*Task objective*
Wherever the string "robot" shows up in the records below, return that line.

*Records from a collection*
◆ ◆ ◆ ◆ ◆
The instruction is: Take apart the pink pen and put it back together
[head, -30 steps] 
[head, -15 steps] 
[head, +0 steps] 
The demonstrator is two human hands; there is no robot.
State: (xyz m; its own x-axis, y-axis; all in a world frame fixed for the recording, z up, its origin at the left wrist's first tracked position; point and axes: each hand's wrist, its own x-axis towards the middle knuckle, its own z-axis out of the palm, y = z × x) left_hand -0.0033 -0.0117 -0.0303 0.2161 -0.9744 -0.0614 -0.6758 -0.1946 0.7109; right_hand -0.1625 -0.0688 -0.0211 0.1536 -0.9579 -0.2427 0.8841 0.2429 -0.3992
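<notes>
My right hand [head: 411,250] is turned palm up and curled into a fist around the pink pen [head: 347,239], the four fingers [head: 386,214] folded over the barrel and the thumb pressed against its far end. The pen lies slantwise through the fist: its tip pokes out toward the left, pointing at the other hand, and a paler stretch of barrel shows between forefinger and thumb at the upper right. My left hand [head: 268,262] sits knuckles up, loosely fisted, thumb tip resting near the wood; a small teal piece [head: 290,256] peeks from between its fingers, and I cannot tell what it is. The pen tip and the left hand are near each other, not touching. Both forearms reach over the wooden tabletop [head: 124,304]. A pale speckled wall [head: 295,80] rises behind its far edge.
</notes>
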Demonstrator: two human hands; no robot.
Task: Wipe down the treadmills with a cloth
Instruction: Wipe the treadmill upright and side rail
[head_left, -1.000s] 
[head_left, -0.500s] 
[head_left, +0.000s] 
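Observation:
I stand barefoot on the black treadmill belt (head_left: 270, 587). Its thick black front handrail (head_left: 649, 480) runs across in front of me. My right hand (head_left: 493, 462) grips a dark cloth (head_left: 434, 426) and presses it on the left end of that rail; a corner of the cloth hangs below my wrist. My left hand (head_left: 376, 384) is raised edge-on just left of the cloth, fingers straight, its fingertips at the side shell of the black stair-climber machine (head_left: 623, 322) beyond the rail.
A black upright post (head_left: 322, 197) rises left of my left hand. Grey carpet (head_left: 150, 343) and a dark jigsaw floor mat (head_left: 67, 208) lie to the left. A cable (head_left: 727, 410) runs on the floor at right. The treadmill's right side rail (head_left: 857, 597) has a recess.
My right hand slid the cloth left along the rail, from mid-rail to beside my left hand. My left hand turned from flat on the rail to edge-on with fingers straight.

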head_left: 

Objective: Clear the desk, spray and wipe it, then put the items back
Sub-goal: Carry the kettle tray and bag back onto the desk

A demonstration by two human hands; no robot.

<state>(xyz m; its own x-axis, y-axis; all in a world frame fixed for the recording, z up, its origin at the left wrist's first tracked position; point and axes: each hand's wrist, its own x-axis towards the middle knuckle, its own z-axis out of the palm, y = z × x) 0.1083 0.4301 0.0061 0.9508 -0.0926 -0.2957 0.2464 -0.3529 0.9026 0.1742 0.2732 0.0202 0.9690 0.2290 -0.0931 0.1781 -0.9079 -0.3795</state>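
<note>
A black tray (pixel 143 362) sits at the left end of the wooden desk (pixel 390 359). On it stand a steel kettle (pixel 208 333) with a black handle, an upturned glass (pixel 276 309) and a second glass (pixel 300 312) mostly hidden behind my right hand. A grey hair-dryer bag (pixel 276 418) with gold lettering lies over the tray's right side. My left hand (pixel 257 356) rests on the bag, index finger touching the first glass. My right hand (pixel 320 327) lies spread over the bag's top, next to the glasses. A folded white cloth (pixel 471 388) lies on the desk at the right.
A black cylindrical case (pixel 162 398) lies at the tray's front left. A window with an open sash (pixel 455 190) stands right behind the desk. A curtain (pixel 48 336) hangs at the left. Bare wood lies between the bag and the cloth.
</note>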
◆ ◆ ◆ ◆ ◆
*Exercise answer*
The demonstrator is two human hands; there is no robot.
Demonstrator: two human hands; no robot.
A demonstration by two human hands; no robot.

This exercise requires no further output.